如何调整从(非EMR)Hive到S3的数据上传?

时间:2016-06-15 17:41:36

标签: hadoop amazon-s3 hive

我想将裸机hadoop集群上的hive表中的数据复制到Amazon S3存储桶。

我知道我可以这样做:

hive> create external table my_table
> (
> `column1` string,
> `column2` string,
  ....
> `columnX` string)
> row format delimited fields terminated by ','
> lines terminated by '\n'
> stored as textfile
> location 's3n://my_bucket/my_folder_path/';

hive> insert into table my_table select * from source_db.source_table;

它适用于小型数据集。

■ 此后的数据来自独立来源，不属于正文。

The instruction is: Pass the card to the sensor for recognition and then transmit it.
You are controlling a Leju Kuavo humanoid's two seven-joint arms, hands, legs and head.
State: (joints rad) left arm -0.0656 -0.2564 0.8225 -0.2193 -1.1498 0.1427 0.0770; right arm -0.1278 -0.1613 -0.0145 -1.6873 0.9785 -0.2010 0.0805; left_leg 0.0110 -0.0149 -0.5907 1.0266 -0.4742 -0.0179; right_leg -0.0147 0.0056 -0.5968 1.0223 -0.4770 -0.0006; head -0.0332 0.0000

但是如果我用更大的数据集来尝试它,我会得到如下所示的堆栈跟踪错误。

我正在寻找一些帮助,帮助我调整这个过程或其他选项。

提前致谢。

Diagnostic Messages for this Task:
Error: java.lang.RuntimeException: org.apache.hadoop.hive.ql.metadata.HiveException: Hive Runtime Error while processing row
        at org.apache.hadoop.hive.ql.exec.mr.ExecMapper.map(ExecMapper.java:172)
        at org.apache.hadoop.mapred.MapRunner.run(MapRunner.java:54)
        at org.apache.hadoop.mapred.MapTask.runOldMapper(MapTask.java:453)
        at org.apache.hadoop.mapred.MapTask.run(MapTask.java:343)
        at org.apache.hadoop.mapred.YarnChild$2.run(YarnChild.java:168)
        at java.security.AccessController.doPrivileged(Native Method)
        at javax.security.auth.Subject.doAs(Subject.java:415)
        at org.apache.hadoop.security.UserGroupInformation.doAs(UserGroupInformation.java:1709)
        at org.apache.hadoop.mapred.YarnChild.main(YarnChild.java:162)
Caused by: org.apache.hadoop.hive.ql.metadata.HiveException: Hive Runtime Error while processing row
        at org.apache.hadoop.hive.ql.exec.vector.VectorMapOperator.process(VectorMapOperator.java:52)
        at org.apache.hadoop.hive.ql.exec.mr.ExecMapper.map(ExecMapper.java:163)
        ... 8 more
Caused by: org.apache.hadoop.hive.ql.metadata.HiveException: org.apache.hadoop.hive.ql.metadata.HiveException: java.lang.IllegalArgumentException: n must be positive
        at org.apache.hadoop.hive.ql.exec.FileSinkOperator.createBucketFiles(FileSinkOperator.java:577)
        at org.apache.hadoop.hive.ql.exec.FileSinkOperator.process(FileSinkOperator.java:675)
        at org.apache.hadoop.hive.ql.exec.vector.VectorFileSinkOperator.process(VectorFileSinkOperator.java:102)
        at org.apache.hadoop.hive.ql.exec.Operator.forward(Operator.java:838)
        at org.apache.hadoop.hive.ql.exec.vector.VectorSelectOperator.process(VectorSelectOperator.java:138)
        at org.apache.hadoop.hive.ql.exec.Operator.forward(Operator.java:838)
        at org.apache.hadoop.hive.ql.exec.TableScanOperator.process(TableScanOperator.java:117)
        at org.apache.hadoop.hive.ql.exec.MapOperator$MapOpCtx.forward(MapOperator.java:167)
        at org.apache.hadoop.hive.ql.exec.vector.VectorMapOperator.process(VectorMapOperator.java:45)
        ... 9 more

1 个答案:

答案 0 :(得分:0)

Hive清楚地告诉你这个问题。看看这两行:

  • 处理行时的Hive运行时错误
  • IllegalArgumentException:n必须为正数 因此,这不是小数据集与大数据集的问题。相反,您的大型数据集有一些行,Hive无法处理这些行。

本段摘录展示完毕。